**YOUR INSTRUCTIONS:**
Please retype the listing below word for word and exclude its images.
----- DATA PROVIDED -----
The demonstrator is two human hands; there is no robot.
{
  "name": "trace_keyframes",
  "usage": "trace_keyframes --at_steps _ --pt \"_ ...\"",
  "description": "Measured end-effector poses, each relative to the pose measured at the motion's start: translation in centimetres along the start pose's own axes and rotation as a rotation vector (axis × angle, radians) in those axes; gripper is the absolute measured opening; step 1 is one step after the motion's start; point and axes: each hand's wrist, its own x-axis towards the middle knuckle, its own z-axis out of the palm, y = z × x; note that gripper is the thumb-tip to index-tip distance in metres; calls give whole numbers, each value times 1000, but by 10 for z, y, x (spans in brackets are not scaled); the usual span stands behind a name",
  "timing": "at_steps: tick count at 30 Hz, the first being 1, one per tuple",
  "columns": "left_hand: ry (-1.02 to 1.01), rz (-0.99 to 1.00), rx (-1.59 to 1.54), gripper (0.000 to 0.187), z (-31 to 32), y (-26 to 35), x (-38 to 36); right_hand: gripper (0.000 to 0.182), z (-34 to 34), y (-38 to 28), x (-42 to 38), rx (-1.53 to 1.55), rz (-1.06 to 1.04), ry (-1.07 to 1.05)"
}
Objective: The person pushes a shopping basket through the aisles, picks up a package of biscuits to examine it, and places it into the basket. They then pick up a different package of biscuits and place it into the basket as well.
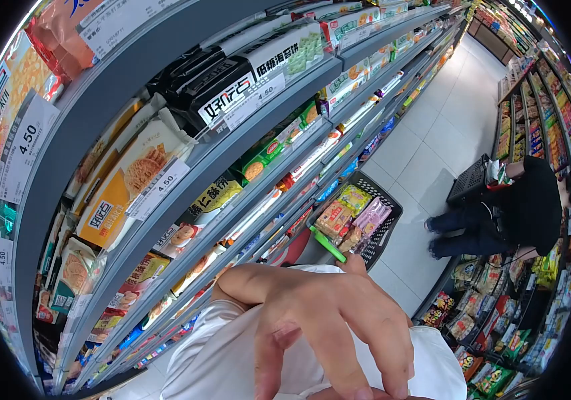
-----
**RESPONSE AREA:**
The demonstrator is two human hands; there is no robot.
{
  "name": "trace_keyframes",
  "usage": "trace_keyframes --at_steps _ --pt \"_ ...\"",
  "description": "Measured end-effector poses, each relative to the pose measured at the motion's start: translation in centimetres along the start pose's own axes and rotation as a rotation vector (axis × angle, radians) in those axes; gripper is the absolute measured opening; step 1 is one step after the motion's start; point and axes: each hand's wrist, its own x-axis towards the middle knuckle, its own z-axis out of the palm, y = z × x; note that gripper is the thumb-tip to index-tip distance in metres; calls give whole numbers, each value times 1000, but by 10 for z, y, x (spans in brackets are not scaled); the usual span stands behind a name",
  "timing": "at_steps: tick count at 30 Hz, the first being 1, one per tuple",
  "columns": "left_hand: ry (-1.02 to 1.01), rz (-0.99 to 1.00), rx (-1.59 to 1.54), gripper (0.000 to 0.187), z (-31 to 32), y (-26 to 35), x (-38 to 36); right_hand: gripper (0.000 to 0.182), z (-34 to 34), y (-38 to 28), x (-42 to 38), rx (-1.53 to 1.55), rz (-1.06 to 1.04), ry (-1.07 to 1.05)"
}
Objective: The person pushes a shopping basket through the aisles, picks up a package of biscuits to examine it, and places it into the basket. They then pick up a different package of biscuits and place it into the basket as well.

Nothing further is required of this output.